In der Tat charakterisieren abgestumpfte Gefühle die APD in einem größeren Ausmaß als wir es bei den anderen „Cluster B“ -Störungen, der Narzisstischen Persönlichkeitsstörung (NPD) und der Borderline-Persönlichkeitsstörung (BPD) finden. Hier gibt es einen schützenden Faktor. Psychopathen wissen oder kümmern sich nicht darum, was ihnen fehlt, im Gegensatz zu denen, die von diesen anderen Erkrankungen betroffen sind und die durch den Zusammenbruch der Abwehrkräfte in Bedrängnis geraten.

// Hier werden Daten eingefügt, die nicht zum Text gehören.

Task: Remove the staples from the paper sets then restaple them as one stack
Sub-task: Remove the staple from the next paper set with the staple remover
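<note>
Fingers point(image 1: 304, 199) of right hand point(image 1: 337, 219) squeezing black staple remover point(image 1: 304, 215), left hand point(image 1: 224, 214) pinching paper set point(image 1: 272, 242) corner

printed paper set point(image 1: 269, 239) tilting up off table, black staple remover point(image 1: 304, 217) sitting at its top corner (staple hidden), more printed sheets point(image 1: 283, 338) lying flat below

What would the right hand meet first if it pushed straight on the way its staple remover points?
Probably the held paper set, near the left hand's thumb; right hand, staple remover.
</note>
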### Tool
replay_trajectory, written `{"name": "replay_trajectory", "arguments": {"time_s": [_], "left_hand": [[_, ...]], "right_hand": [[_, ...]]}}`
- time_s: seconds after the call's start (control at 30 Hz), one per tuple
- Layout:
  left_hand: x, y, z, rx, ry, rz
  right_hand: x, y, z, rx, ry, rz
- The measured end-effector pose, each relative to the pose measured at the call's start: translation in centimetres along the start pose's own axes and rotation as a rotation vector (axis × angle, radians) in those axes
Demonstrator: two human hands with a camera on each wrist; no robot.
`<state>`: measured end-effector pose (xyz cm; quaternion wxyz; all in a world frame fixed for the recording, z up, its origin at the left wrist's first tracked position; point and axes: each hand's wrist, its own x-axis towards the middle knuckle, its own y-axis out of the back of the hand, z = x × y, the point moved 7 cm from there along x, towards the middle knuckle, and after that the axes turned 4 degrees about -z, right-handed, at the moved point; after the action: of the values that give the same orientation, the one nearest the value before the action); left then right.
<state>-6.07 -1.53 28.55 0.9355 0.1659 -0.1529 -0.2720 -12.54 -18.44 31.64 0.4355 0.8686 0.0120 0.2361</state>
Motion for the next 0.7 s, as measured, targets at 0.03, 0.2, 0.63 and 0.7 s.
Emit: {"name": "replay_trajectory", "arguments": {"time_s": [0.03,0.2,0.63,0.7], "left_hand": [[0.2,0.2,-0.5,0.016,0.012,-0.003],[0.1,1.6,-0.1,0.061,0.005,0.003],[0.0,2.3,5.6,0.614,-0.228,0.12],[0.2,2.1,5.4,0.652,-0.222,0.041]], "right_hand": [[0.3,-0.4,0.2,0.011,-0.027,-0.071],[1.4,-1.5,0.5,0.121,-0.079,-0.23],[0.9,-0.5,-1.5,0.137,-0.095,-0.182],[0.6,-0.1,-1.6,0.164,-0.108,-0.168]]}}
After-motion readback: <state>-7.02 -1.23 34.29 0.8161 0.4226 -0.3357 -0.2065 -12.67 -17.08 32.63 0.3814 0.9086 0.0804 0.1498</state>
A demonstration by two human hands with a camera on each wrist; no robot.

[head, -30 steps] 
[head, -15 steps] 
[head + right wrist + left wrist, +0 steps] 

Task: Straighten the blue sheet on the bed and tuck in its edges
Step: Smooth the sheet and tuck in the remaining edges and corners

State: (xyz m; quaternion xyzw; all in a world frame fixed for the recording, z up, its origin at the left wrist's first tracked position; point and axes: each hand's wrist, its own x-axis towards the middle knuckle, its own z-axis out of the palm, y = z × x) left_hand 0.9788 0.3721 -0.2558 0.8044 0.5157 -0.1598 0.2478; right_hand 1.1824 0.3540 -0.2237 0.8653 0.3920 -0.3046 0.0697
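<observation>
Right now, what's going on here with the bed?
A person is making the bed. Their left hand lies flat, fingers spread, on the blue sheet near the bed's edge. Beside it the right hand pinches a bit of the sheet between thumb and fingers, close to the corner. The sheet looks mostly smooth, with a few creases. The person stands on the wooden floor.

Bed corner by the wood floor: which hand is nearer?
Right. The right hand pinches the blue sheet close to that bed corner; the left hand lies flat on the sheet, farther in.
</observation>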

Aber das macht den Zustand nicht weniger traurig: Menschen mit APD verpassen einige der lohnendsten Aspekte des Menschseins, nämlich des Säugetieres. Diese Unempfindlichkeit verarmt nicht nur das eigene Leben, sondern macht sie auch für andere gefährlich.

Verweise

Amerikanische Psychiatrische Vereinigung (2013). Diagnose- und Statistikhandbuch für psychische Störungen, fünfte Ausgabe . Washington DC, amerikanisches psychiatrisches Verlagswesen.

Austen, Jane (2003). Überzeugung . New York: Pinguinbücher. (Originalarbeit veröffentlicht 1818)

Baron-Cohen, Simon (2011). Die Wissenschaft des Bösen: Über Empathie und die Ursprünge der Grausamkeit . New York: Grundlegende Bücher.